## Your objective
Give the entries again exactly as they appear, but without the images.

## Records provided
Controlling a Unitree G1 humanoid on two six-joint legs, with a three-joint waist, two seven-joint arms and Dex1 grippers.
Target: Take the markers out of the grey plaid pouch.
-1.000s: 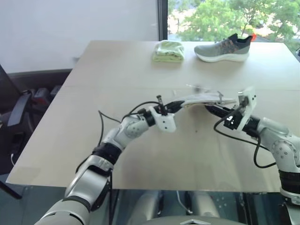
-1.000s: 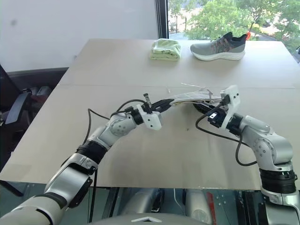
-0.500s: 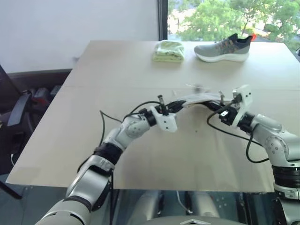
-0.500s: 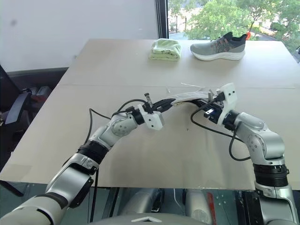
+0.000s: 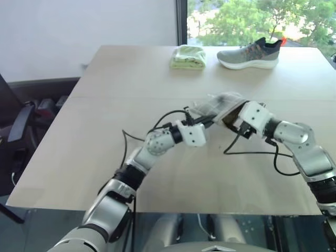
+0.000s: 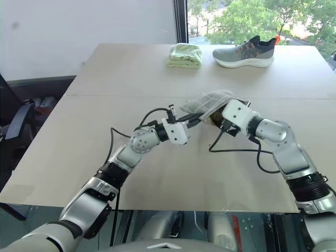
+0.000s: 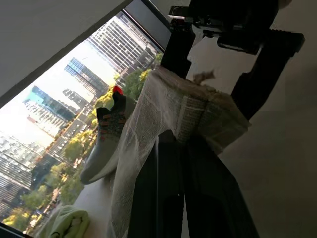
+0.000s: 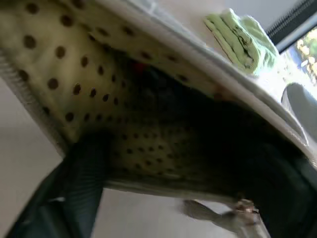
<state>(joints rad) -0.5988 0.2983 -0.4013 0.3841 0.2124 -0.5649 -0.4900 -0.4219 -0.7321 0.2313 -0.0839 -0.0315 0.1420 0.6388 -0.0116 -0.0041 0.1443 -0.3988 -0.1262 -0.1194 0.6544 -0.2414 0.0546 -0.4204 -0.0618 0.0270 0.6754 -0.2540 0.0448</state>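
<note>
I am finding no legible text, label, brand mark, number or sign on anything in my views.
</note>
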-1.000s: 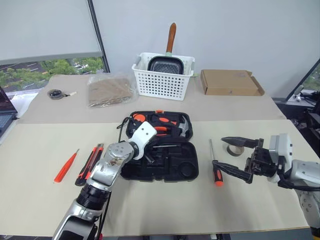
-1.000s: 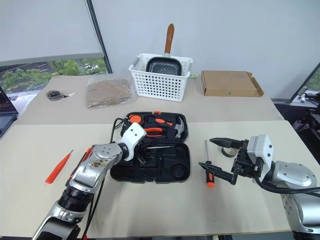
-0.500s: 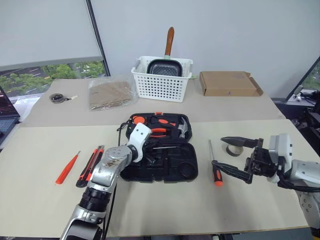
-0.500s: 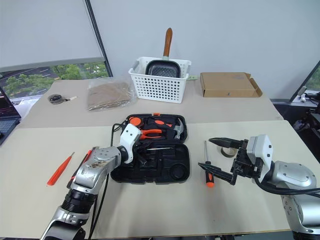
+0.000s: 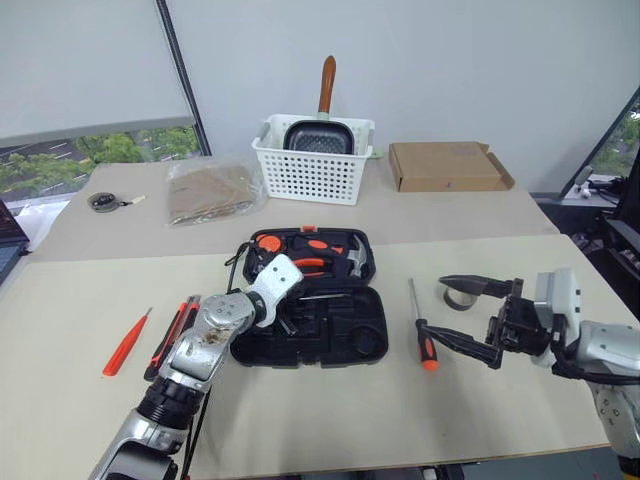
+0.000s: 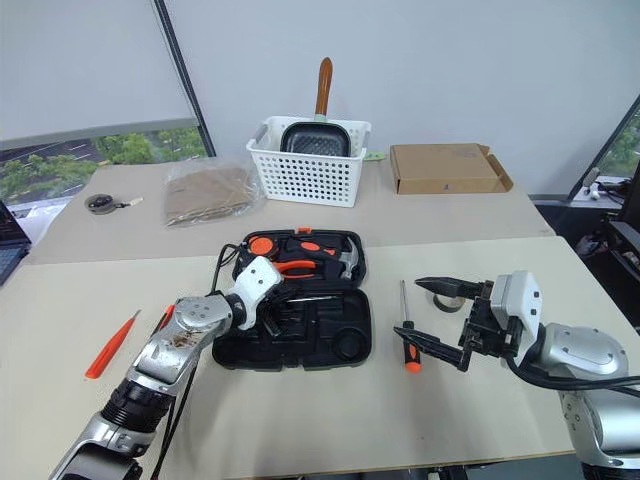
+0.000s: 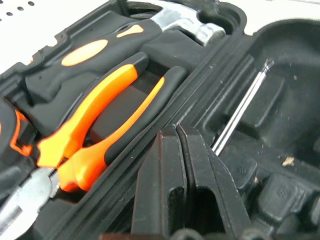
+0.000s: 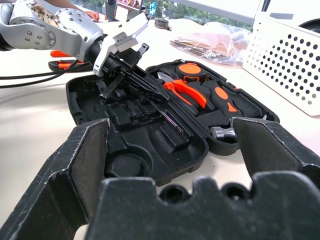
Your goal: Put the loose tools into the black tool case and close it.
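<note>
The black tool case (image 5: 345, 343) lies open at the table's middle, with orange-handled pliers (image 7: 95, 135) and a hammer (image 7: 187, 22) in its far half. My left gripper (image 5: 283, 312) is shut, fingertips down in the near half beside a screwdriver's thin shaft (image 7: 240, 110) that lies in a recess. To the right of the case, my right gripper (image 5: 436, 305) hovers open, level, above a black-and-orange screwdriver (image 5: 424, 340) and a tan tape ring (image 5: 458, 297). Left of the case lie a red tester screwdriver (image 5: 126, 342) and the utility knife (image 5: 175, 325), partly behind my left arm.
At the back stand a white slotted basket (image 5: 315, 175) holding a pan, a cardboard box (image 5: 445, 165) and a clear bag (image 5: 210, 190). A small round object (image 5: 102, 202) lies at the far left. A cable runs along my left arm near the case's left edge.
The whole picture has shifted with the camera. My left wrist has rolled a little over the case. The right gripper has kept still and open.
</note>
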Controlling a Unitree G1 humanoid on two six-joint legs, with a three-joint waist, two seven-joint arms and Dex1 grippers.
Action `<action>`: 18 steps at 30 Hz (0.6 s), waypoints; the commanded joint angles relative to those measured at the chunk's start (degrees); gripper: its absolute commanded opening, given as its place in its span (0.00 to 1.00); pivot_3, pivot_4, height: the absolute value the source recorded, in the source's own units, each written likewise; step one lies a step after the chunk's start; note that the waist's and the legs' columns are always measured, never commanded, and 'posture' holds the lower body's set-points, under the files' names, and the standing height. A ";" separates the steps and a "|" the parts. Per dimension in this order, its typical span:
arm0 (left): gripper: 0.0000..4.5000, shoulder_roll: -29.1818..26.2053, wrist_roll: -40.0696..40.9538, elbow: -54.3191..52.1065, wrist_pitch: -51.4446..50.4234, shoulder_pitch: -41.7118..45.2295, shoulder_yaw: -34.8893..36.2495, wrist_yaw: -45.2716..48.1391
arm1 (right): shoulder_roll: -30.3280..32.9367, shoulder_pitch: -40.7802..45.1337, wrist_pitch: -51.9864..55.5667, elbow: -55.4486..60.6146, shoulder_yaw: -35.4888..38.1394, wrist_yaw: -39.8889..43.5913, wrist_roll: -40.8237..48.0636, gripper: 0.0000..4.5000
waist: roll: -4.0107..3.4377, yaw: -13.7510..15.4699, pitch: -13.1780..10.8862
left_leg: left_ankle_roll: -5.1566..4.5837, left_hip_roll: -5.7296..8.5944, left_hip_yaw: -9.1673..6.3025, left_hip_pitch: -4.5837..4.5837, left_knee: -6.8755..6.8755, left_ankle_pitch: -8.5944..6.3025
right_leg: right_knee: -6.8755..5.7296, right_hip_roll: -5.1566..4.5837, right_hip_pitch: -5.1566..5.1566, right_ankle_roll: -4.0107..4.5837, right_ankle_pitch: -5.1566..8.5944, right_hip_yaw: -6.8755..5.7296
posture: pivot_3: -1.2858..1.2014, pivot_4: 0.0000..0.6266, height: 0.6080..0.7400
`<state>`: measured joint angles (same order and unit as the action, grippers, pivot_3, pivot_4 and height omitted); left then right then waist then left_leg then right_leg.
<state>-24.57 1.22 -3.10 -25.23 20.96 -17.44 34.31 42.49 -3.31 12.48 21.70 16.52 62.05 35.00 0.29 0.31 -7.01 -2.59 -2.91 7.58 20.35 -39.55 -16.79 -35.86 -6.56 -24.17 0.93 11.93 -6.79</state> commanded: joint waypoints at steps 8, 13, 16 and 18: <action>0.02 0.24 -2.31 8.32 -1.02 -2.91 -0.96 0.47 | -0.46 -0.35 -1.50 1.31 0.40 -1.13 -0.65 1.00 | -0.02 0.37 -0.01 | 0.10 0.01 -0.13 -0.10 0.05 -0.05 | 0.02 -0.34 -0.03 0.26 0.17 -0.08 | 0.52 0.24 0.70; 0.02 4.22 5.83 5.38 -0.60 -1.82 7.15 1.39 | -0.34 -0.15 -1.79 0.85 0.51 -0.98 -0.73 1.00 | 0.05 0.45 -0.12 | 0.11 0.06 -0.27 0.10 0.05 -0.04 | 0.02 -0.40 -0.05 0.12 0.09 -0.19 | 0.52 0.24 0.70; 0.02 5.80 10.67 3.98 -0.74 -1.20 11.42 2.18 | -0.30 0.00 -1.90 0.68 0.40 -0.89 -0.73 1.00 | 0.18 0.52 -0.25 | 0.14 0.08 -0.39 0.57 0.04 0.02 | 0.03 -0.36 -0.31 -0.06 -0.03 -0.30 | 0.52 0.24 0.70; 0.02 6.14 12.68 3.74 -0.38 -0.65 13.32 2.57 | -0.30 0.16 -1.97 0.53 0.31 -0.86 -0.74 1.00 | 0.22 0.57 -0.33 | -0.27 0.10 -0.41 0.94 0.01 0.31 | 0.03 -0.02 -0.62 -0.07 -0.03 -0.31 | 0.52 0.24 0.70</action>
<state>-18.13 12.43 -0.19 -24.97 20.23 -6.96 37.04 42.17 -3.74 11.97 21.49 16.27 61.16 34.32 0.52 0.88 -7.34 -2.88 -2.81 7.18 21.38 -39.56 -16.46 -35.83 -6.54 -24.88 0.86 11.90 -7.08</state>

## Solution below
Controlling a Unitree G1 humanoid on two six-joint legs, with a three-joint waist, two seven-joint arms and Dex1 grippers.
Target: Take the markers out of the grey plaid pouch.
-1.000s: 
-1.000s: 
-0.500s: 
-0.500s: 
+0.000s: 
+0.000s: 
+0.000s: 
+0.000s: 
<state>(joints rad) -0.5988 0.2983 -0.4013 0.3841 0.2124 -0.5649 -0.4900 -0.4219 -0.7321 0.2313 -0.0839 -0.0315 0.1420 0.6388 -0.0116 -0.0041 0.1443 -0.3988 -0.1262 -0.1194 0.6544 -0.2414 0.0546 -0.4204 -0.0618 0.0270 0.6754 -0.2540 0.0448</state>
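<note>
I am finding no legible text, label, brand mark, number or sign on anything in my views.
</note>
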-1.000s: 
-1.000s: 
-0.500s: 
-0.500s: 
+0.000s: 
+0.000s: 
+0.000s: 
+0.000s: 
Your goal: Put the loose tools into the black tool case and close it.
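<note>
The black tool case (image 5: 345, 343) lies open at the table's middle, with orange-handled pliers (image 7: 95, 135) and a hammer (image 7: 187, 22) in its far half. My left gripper (image 5: 283, 312) is shut, fingertips down in the near half beside a screwdriver's thin shaft (image 7: 240, 110) that lies in a recess. To the right of the case, my right gripper (image 5: 436, 305) hovers open, level, above a black-and-orange screwdriver (image 5: 424, 340) and a tan tape ring (image 5: 458, 297). Left of the case lie a red tester screwdriver (image 5: 126, 342) and the utility knife (image 5: 175, 325), partly behind my left arm.
At the back stand a white slotted basket (image 5: 315, 175) holding a pan, a cardboard box (image 5: 445, 165) and a clear bag (image 5: 210, 190). A small round object (image 5: 102, 202) lies at the far left. A cable runs along my left arm near the case's left edge.
The whole picture has shifted with the camera. My left wrist has rolled a little over the case. The right gripper has kept still and open.
</note>
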Controlling a Unitree G1 humanoid on two six-joint legs, with a three-joint waist, two seven-joint arms and Dex1 grippers.
Action `<action>`: 18 steps at 30 Hz (0.6 s), waypoints; the commanded joint angles relative to those measured at the chunk's start (degrees); gripper: its absolute commanded opening, given as its place in its span (0.00 to 1.00); pivot_3, pivot_4, height: the absolute value the source recorded, in the source's own units, each written likewise; step one lies a step after the chunk's start; note that the waist's and the legs' columns are always measured, never commanded, and 'posture' holds the lower body's set-points, under the files' names, and the standing height. A ";" separates the steps and a "|" the parts. Per dimension in this order, its typical span:
arm0 (left): gripper: 0.0000..4.5000, shoulder_roll: -29.1818..26.2053, wrist_roll: -40.0696..40.9538, elbow: -54.3191..52.1065, wrist_pitch: -51.4446..50.4234, shoulder_pitch: -41.7118..45.2295, shoulder_yaw: -34.8893..36.2495, wrist_yaw: -45.2716..48.1391
arm1 (right): shoulder_roll: -30.3280..32.9367, shoulder_pitch: -40.7802..45.1337, wrist_pitch: -51.9864..55.5667, elbow: -55.4486..60.6146, shoulder_yaw: -35.4888..38.1394, wrist_yaw: -39.8889..43.5913, wrist_roll: -40.8237..48.0636, gripper: 0.0000..4.5000
waist: roll: -4.0107..3.4377, yaw: -13.7510..15.4699, pitch: -13.1780..10.8862
left_leg: left_ankle_roll: -5.1566..4.5837, left_hip_roll: -5.7296..8.5944, left_hip_yaw: -9.1673..6.3025, left_hip_pitch: -4.5837..4.5837, left_knee: -6.8755..6.8755, left_ankle_pitch: -8.5944..6.3025
right_leg: right_knee: -6.8755..5.7296, right_hip_roll: -5.1566..4.5837, right_hip_pitch: -5.1566..5.1566, right_ankle_roll: -4.0107..4.5837, right_ankle_pitch: -5.1566..8.5944, right_hip_yaw: -6.8755..5.7296
posture: pivot_3: -1.2858..1.2014, pivot_4: 0.0000..0.6266, height: 0.6080..0.7400
`<state>`: measured joint angles (same order and unit as the action, grippers, pivot_3, pivot_4 and height omitted); left then right then waist then left_leg then right_leg.
<state>-24.57 1.22 -3.10 -25.23 20.96 -17.44 34.31 42.49 -3.31 12.48 21.70 16.52 62.05 35.00 0.29 0.31 -7.01 -2.59 -2.91 7.58 20.35 -39.55 -16.79 -35.86 -6.56 -24.17 0.93 11.93 -6.79</state> commanded: joint waypoints at steps 8, 13, 16 and 18: <action>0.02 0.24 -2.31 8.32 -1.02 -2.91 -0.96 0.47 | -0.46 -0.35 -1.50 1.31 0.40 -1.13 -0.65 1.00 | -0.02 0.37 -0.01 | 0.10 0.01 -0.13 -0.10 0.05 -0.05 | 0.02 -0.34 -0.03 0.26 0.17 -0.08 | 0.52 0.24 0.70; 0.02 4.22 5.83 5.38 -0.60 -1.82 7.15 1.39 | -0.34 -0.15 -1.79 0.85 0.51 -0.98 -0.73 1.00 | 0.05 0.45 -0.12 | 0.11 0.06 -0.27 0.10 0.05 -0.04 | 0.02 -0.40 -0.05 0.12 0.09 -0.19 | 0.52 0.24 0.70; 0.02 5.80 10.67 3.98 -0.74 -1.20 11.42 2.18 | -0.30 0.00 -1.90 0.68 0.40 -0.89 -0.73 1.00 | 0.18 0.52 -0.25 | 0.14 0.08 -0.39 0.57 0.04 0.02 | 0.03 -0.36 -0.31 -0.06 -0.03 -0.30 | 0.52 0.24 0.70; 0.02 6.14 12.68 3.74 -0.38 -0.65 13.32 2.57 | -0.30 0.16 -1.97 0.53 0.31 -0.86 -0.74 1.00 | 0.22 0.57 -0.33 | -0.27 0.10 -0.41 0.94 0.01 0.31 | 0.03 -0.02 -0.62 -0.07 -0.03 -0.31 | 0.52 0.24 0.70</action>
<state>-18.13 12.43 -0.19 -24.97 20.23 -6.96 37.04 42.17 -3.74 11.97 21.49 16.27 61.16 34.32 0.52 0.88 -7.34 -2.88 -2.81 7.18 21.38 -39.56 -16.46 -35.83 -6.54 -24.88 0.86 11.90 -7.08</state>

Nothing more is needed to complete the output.